EU countries agree on price cap for gas, but what does that mean for our bill?

From EU member states have reached an agreement on a gas price cap. That comes to 180 euros per megawatt hour. ‘A boost for the Belgian government’, says energy policy expert Moniek de Jong (UGent).

Dieter DeCleene

What exactly has been decided?

De Jong: “The European energy ministers have agreed that a market correction mechanism will come into effect as soon as the gas price on the leading TTF wholesale market exceeds 180 euros per megawatt hour for three days, and the price difference with LNG exceeds 35 euros. If these conditions are met, no prizes higher than 180 euros may be offered for twenty days. If the price drops below 180 euros again during three of those twenty days, the mechanism is deactivated.”

What does that mean concretely for our gas bill?

“Nothing in the short term, because the gas price is currently about 60 euros lower than the agreed price ceiling. But the mechanism does protect us against high bills in the event of any future price peaks.

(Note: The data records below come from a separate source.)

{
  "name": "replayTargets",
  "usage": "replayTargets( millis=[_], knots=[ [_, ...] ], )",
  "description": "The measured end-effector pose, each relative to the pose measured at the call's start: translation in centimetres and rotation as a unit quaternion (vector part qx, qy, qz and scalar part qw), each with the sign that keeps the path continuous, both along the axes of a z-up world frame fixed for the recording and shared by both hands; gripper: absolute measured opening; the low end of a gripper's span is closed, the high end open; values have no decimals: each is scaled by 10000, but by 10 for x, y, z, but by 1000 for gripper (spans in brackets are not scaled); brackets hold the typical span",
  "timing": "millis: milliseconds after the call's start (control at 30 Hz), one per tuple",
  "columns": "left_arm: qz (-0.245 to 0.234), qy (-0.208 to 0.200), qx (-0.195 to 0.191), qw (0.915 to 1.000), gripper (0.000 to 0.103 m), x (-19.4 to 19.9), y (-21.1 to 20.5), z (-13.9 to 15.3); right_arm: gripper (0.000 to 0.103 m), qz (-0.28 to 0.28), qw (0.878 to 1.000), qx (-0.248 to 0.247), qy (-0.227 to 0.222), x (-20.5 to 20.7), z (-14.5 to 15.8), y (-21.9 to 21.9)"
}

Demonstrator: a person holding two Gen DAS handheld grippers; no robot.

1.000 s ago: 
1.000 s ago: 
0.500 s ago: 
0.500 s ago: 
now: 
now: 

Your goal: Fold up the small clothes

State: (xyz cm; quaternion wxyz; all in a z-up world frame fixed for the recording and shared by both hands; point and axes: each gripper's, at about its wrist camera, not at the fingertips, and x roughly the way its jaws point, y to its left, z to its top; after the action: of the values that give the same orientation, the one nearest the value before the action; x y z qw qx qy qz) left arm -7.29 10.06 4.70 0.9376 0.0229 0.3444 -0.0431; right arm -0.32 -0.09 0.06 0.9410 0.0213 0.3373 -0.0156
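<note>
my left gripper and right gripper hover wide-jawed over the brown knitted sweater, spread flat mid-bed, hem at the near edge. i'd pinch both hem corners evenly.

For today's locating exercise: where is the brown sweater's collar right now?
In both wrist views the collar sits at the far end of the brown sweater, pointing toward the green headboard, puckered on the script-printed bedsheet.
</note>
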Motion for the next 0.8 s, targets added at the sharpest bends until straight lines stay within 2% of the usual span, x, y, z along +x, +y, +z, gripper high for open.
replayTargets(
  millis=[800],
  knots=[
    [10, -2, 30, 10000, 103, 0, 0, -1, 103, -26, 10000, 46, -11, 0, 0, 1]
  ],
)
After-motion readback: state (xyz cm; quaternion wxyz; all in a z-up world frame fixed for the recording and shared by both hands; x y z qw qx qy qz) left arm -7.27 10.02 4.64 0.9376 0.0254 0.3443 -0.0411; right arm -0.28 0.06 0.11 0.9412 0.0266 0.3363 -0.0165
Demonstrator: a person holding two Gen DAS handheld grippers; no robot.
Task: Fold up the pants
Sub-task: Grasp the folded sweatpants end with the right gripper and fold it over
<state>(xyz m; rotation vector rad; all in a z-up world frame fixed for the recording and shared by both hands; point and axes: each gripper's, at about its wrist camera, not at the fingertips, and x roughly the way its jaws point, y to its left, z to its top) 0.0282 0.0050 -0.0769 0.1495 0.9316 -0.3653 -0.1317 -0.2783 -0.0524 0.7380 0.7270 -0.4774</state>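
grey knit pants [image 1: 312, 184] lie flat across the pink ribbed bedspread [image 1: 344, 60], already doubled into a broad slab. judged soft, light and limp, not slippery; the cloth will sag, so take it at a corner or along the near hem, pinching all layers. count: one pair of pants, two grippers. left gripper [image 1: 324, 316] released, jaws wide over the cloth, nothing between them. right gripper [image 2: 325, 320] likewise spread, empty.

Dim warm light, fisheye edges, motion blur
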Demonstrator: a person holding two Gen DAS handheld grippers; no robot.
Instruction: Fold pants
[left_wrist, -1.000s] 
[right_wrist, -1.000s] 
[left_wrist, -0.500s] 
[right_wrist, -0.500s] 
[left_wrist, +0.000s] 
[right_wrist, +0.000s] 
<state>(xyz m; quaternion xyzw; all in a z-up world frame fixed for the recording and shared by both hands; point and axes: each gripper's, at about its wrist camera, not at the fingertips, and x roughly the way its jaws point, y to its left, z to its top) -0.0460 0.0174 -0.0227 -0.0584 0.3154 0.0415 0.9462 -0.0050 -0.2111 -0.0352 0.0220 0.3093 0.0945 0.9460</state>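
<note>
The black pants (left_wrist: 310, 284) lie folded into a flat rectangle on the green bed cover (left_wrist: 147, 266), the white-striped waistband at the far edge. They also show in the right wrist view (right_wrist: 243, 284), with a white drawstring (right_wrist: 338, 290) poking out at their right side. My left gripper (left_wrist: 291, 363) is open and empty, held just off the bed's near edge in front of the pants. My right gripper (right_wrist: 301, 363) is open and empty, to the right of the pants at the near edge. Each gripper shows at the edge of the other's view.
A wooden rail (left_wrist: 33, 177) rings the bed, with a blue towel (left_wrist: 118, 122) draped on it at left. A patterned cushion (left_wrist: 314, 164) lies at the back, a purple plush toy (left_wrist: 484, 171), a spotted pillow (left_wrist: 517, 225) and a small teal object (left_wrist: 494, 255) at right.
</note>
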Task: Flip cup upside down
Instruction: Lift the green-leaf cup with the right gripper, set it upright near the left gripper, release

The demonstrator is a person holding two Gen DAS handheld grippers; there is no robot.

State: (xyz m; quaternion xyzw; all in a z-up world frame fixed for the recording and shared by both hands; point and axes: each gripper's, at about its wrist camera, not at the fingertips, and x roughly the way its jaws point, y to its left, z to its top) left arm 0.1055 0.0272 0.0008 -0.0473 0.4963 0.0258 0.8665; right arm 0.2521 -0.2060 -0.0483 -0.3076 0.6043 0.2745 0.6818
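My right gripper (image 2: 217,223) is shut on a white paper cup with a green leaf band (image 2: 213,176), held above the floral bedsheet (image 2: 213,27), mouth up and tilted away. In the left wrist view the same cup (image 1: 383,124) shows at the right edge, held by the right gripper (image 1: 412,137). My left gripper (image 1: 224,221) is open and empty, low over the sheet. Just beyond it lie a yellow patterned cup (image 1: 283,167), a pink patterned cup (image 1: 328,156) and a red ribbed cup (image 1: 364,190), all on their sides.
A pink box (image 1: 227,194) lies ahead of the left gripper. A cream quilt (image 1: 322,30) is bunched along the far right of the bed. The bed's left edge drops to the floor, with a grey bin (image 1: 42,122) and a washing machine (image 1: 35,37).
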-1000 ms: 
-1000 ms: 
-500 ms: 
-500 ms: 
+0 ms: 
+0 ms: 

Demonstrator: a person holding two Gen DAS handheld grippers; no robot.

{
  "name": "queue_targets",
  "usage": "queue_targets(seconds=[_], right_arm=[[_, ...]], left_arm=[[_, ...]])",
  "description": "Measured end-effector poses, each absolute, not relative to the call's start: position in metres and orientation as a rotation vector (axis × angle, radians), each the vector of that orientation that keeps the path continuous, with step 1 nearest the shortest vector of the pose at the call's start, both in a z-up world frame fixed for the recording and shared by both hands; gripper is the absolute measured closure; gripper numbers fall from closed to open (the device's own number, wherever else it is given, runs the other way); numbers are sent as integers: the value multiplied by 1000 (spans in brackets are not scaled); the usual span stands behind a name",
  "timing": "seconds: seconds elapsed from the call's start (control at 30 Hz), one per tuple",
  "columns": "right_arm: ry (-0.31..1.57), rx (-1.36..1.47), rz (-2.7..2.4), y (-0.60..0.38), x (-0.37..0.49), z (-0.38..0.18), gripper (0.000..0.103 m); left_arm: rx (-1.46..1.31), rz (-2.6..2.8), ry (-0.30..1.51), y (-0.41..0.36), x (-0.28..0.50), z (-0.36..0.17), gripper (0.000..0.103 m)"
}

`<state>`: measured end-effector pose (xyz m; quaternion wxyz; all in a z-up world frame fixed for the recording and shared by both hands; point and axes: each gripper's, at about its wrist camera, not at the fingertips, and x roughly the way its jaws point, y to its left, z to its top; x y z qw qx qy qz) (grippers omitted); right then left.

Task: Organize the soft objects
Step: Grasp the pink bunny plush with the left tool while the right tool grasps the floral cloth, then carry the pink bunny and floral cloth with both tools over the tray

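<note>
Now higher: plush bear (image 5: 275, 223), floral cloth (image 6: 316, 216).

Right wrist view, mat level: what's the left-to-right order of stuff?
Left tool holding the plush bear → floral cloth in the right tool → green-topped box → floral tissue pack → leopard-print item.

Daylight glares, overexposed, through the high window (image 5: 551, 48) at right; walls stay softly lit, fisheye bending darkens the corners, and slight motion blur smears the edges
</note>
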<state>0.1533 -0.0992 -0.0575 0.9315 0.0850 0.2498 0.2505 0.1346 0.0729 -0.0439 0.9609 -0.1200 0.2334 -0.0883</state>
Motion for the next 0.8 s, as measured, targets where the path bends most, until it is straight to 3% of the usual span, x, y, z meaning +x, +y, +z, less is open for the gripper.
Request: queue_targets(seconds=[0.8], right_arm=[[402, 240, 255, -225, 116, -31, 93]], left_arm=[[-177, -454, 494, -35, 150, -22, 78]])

“In any case, the price correction mechanism will only come into effect on February 15, 2023. The original ambition was to start on January 1, 2023. But probably the member states want to give the market a little more time to prepare for this. Some major trading platforms had also threatened to halt trading if they were not given enough time to do so.

“What has now been agreed is in any case a huge improvement compared to what was on the table, namely a ceiling of 275 euros that had to be exceeded for two weeks. That correction mechanism would not have kicked in even when gas prices peaked in August. While the current system would have pushed prices from the end of July to the end of September, when the wholesale price was above 180 euros.”

Why was this such a difficult delivery?

“Countries such as Germany, the Netherlands and Austria were afraid that a price cap would reduce gas to Europe and that LNG tankers would sail to Asia. Germany also feared that a single European price would bring intra-European trade to a halt and that it would have supply problems as a result. In the end, Germany agreed because it has also been agreed that permits for renewable energy projects will be issued faster than is the case today.

“There is also a kind of emergency brake that allows the mechanism to be released if the security of supply is compromised. That guarantee meets the wishes of the opponents.”

Doesn’t that option undermine the whole system?

“In theory it could, if all the major market players worked together to put pressure on Europe and drive up the price. But I doubt that is realistic. Moreover, they realize all too well that such a thing will only increase the European ambition to become independent of gas and will accelerate the energy transition.”

This breakthrough also leads to progress in other dossiers.

“Yes. The proponents of a lower price cap used that as a big stick when negotiating other measures. For example, it will now also be possible for member states to organize group purchases for gas in order to reduce the purchase price. That was something that the Netherlands and Germany wanted.”

Will the Belgian government win its battle with this?

“This is a boost for the Belgian government and Minister of Energy Tinne Van der Straeten (Green), who has been arguing for a price cap for months and has been resisting the useless ceiling of 275 euros proposed by the European Commission for weeks. The reduction in both the price and the number of days on which it must be exceeded is a good result in that respect.”